Una hora después de la tinción, las células mesenquimales derivadas del tejido adiposo humano marcadas con DiD presentan una forma redonda in vitro. Después de 24 horas, las células mesenquimales cultivadas marcadas con DiD muestran una forma de huso largo, lo que confirma que DiD no cambia la capacidad de adherencia de las células. La obtención de imágenes de las rodillas de los animales osteoartríticos ocho semanas después de la cirugía revela la presencia de las células marcadas con DiD desde el día cero hasta el día 70 después de la inyección.
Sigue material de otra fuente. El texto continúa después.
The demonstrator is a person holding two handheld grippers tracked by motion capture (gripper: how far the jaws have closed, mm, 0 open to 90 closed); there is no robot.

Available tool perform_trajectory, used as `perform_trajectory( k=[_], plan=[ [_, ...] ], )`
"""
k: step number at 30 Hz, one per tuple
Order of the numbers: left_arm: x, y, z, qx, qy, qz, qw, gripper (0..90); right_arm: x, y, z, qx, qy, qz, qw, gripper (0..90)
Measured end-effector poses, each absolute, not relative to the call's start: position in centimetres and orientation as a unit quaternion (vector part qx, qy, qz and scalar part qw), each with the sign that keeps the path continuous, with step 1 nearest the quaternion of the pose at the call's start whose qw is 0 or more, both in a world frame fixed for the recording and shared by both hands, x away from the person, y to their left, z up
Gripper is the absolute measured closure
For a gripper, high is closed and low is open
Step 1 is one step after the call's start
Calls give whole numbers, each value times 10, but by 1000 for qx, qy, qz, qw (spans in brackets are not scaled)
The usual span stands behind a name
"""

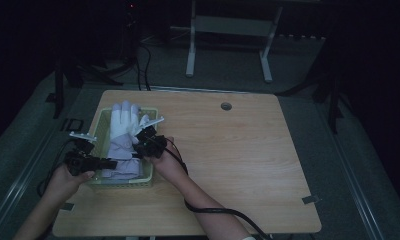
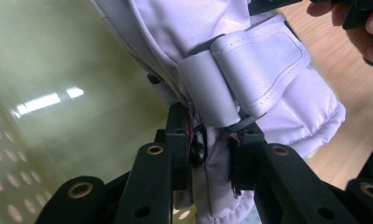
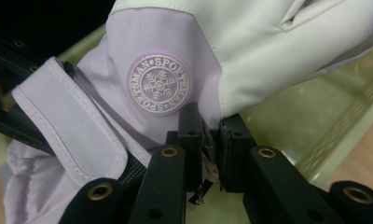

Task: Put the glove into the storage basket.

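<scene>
Light wooden table (image 1: pixel 238 150), pale green basket (image 1: pixel 101 125) on its left side, possibly plastic

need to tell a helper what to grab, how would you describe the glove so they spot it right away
On the wooden table, find the pale green basket at its left edge. The glove lies over it, white fingers, lilac cuff with a strap, round snowflake badge; both grippers pinch it.

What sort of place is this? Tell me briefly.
Probably a lab or recording room, kept dim, not a home: a bare wooden table with a cable hole, grey carpet floor, and a metal-framed stand behind.
</scene>
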State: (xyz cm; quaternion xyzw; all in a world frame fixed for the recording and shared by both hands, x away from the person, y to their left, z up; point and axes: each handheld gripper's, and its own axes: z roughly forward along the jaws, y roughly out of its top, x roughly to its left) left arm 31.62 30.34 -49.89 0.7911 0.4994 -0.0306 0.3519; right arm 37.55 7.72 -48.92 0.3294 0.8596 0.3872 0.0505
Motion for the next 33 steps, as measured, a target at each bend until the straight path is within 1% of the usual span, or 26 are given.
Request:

Después de su desarrollo, esta técnica allanó el camino para que los investigadores en el campo de la terapia con células madre determinaran la rutina y la dosis óptimas para la inyección segura y factible de células madre mesenquimales para el tratamiento de la osteoartritis de rodilla en animales. Después de ver este video, debería tener una buena comprensión de cómo etiquetar células madre mesenquimales humanas con DiD para la inyección y el seguimiento in vivo en el modelo KOA de rata inducido quirúrgicamente.